• **What is needed**
Would you please output, word for word, the span of the listing below that opens on the line containing "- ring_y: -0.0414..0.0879" and closes on the line containing "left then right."? Include both ends and nothing more.

• **Data extract**
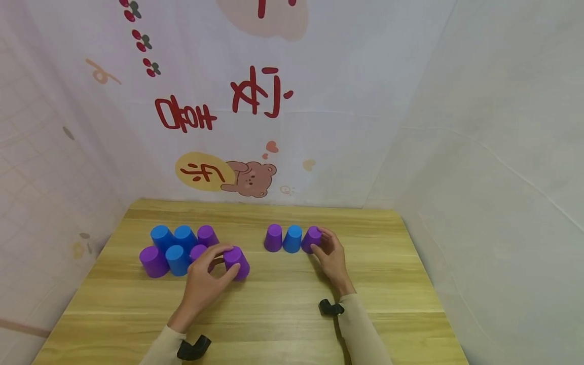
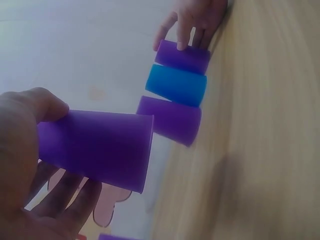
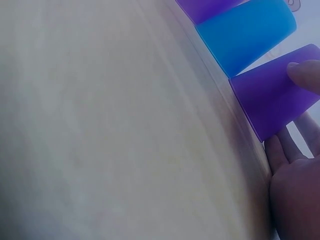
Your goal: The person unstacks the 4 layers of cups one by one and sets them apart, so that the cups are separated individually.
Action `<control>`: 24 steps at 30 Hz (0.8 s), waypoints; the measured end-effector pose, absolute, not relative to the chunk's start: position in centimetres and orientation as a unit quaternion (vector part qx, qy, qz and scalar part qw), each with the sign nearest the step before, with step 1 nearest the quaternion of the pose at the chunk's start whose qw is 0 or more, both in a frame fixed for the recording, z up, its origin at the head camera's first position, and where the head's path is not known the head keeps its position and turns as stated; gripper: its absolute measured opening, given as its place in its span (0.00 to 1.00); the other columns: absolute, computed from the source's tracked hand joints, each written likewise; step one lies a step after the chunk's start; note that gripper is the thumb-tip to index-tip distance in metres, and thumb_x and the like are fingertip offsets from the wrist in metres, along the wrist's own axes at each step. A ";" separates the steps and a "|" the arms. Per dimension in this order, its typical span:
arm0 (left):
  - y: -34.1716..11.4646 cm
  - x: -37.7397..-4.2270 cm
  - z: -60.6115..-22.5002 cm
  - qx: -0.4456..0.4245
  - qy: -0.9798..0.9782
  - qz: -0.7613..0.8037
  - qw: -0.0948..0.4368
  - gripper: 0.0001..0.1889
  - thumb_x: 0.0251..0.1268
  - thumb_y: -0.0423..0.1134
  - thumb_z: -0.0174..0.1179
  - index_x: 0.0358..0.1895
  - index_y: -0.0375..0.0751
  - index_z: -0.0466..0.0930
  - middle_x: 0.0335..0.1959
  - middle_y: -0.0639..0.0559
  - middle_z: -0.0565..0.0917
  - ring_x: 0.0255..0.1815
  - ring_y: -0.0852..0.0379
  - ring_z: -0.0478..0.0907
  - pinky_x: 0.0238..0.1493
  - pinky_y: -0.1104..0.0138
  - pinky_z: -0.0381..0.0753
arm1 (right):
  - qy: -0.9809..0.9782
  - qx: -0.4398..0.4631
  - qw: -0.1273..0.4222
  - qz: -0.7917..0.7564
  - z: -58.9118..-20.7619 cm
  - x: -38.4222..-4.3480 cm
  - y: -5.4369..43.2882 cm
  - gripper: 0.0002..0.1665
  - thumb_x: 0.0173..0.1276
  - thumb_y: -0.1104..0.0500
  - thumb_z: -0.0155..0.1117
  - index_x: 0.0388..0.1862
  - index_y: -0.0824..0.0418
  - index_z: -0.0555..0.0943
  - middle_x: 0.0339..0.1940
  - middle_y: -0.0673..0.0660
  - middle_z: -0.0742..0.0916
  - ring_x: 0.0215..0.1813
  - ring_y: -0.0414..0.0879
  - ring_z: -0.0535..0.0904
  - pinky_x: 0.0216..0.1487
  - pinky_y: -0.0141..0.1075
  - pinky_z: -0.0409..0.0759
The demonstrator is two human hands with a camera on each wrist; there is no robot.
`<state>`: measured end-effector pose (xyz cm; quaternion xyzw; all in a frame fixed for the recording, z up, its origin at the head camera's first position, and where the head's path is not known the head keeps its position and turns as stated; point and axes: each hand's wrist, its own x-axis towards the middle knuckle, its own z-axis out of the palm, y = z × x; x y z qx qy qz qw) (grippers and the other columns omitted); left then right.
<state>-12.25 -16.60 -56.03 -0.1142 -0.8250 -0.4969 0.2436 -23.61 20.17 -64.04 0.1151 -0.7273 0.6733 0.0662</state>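
1. Your left hand point(image 1: 205, 284), lower centre-left of the head view, holds a purple cup point(image 1: 237, 264) between thumb and fingers, narrow end up. In the left wrist view the cup fills the left and middle of the frame, and its rim looks clear of the table point(image 1: 283, 317).
2. Your right hand point(image 1: 333, 259), right of centre in the head view, holds the end cup point(image 1: 312, 240), also purple, with thumb and fingers at its sides. The right wrist view puts this cup at the right edge of the frame, its rim at the table.
3. The end cup closes a row of three, all upside down. Just beside it is a blue cup point(image 1: 292, 239), and beyond that, near the centre of the frame, a violet cup point(image 1: 274, 238).
4. At centre-left of the head view you have six more upside-down cups in two rows. The back row point(image 1: 185, 236) reads blue, blue, purple; the front row point(image 1: 178, 261) reads purple, blue, purple, the last partly hidden by your left hand.
5. Behind the table, across the top of the frame, is a pale cloth point(image 1: 342, 101) with red characters and a bear point(image 1: 253, 180).
6. Your sleeves point(image 1: 365, 329) enter along the bottom edge.
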 end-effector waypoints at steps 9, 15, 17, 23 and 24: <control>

• **Written solution**
  - ring_y: -0.0414..0.0879
  - ring_z: -0.0535..0.0904
  - pinky_x: 0.0216..0.1487
  - pinky_y: -0.0141..0.1075
  - pinky_z: -0.0409..0.0759
The demonstrator is two human hands with a camera on each wrist; there is no robot.
`<state>`: measured end-effector pose (xyz cm; quaternion xyzw; all in a frame fixed for the recording, z up, its origin at the head camera's first position, and where the head's path is not known the head keeps its position and turns as stated; point and axes: each hand's wrist, its own x-axis towards the middle knuckle, its own z-axis out of the palm, y = z × x; x y z qx qy qz qw) (grippers and the other columns omitted); left then right.

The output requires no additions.